Methodology: Plasma samples from 37 newly diagnosed participants at various stages of HIV-1 infection were used to determine HIV-1 RNA neflintw-r6mpw viral load, isolate viral RNA, and amplify DNA by RT-PCR.Purified PCR products were used to perform genotypic resistance tests.Results: The prevalence of resistance mutations to nucleoside reverse transcriptase inhibitors (NRTI), non-nucleoside reverse transcriptase inhibitors (NNRT), and protease inhibitors (PI) were 5.

4%, 10.8%, and 8%, respectively.The major mutations detected in the study participants conferred resistance to NRTIs and NNRTIs recommended for HIV-1 treatment.

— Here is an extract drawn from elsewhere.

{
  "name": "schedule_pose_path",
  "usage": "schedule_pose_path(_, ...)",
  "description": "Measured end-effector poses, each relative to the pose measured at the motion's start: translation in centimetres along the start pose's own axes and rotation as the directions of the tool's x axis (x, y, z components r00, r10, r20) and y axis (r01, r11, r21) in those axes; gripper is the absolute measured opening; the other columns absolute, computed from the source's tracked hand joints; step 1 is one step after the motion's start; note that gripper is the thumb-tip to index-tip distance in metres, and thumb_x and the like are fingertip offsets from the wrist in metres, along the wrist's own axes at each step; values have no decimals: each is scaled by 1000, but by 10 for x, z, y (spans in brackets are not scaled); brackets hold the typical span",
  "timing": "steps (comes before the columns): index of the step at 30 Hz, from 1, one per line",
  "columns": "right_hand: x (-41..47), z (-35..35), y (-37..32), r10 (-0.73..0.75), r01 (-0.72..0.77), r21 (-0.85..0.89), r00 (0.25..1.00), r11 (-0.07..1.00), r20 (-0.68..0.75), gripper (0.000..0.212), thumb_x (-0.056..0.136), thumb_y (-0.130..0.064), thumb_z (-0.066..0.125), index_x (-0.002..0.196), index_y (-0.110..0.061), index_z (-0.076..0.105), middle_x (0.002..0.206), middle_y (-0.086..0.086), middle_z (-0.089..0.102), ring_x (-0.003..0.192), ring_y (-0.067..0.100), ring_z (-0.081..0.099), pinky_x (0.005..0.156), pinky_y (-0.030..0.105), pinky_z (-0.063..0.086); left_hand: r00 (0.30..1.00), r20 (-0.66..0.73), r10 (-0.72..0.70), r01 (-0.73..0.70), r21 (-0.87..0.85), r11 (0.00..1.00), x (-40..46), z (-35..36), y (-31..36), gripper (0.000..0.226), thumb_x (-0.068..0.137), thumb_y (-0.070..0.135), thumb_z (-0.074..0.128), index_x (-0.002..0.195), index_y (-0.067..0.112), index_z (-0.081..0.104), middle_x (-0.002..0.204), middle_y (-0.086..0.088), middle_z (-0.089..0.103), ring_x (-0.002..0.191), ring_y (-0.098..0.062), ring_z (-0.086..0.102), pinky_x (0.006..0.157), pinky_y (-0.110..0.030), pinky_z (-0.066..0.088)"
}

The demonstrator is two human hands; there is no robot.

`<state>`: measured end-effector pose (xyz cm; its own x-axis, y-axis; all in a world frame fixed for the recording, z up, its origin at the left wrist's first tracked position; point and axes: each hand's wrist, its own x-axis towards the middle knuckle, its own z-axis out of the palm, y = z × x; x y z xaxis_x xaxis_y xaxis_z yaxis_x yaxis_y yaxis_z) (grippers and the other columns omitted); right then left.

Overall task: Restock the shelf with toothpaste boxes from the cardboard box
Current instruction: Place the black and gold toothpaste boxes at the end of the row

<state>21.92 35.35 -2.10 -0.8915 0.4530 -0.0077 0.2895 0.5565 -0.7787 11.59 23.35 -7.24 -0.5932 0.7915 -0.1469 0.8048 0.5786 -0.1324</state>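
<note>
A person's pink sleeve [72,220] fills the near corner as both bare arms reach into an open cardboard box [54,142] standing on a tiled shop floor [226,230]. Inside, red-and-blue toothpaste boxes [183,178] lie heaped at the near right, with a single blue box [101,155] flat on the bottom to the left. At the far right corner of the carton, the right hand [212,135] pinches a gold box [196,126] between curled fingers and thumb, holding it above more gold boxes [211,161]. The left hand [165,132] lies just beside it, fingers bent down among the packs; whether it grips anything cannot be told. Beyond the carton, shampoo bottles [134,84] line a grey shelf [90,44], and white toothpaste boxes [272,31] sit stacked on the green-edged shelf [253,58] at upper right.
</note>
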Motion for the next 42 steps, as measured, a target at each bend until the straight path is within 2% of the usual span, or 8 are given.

No significant relationship between HIV-1 viral load of participants and the mode of HIV-1 transmission or between the occurrence of HIVDR and the mode of transmission was found.Conclusions: To our knowledge, this is the first study on HIVDR mutations among newly diagnosed HIV-infected persons in Lebanon.The overall prevalence of HIVDR mutations detected in our laguna 3hp dust collector study was 16%.

Our results are important for evaluating the utility of the standard first-line regimens in use, determining the feasibility of HIVDR testing before the initiation of ART, as well as minimizing the emergence and transmission of HIVDR.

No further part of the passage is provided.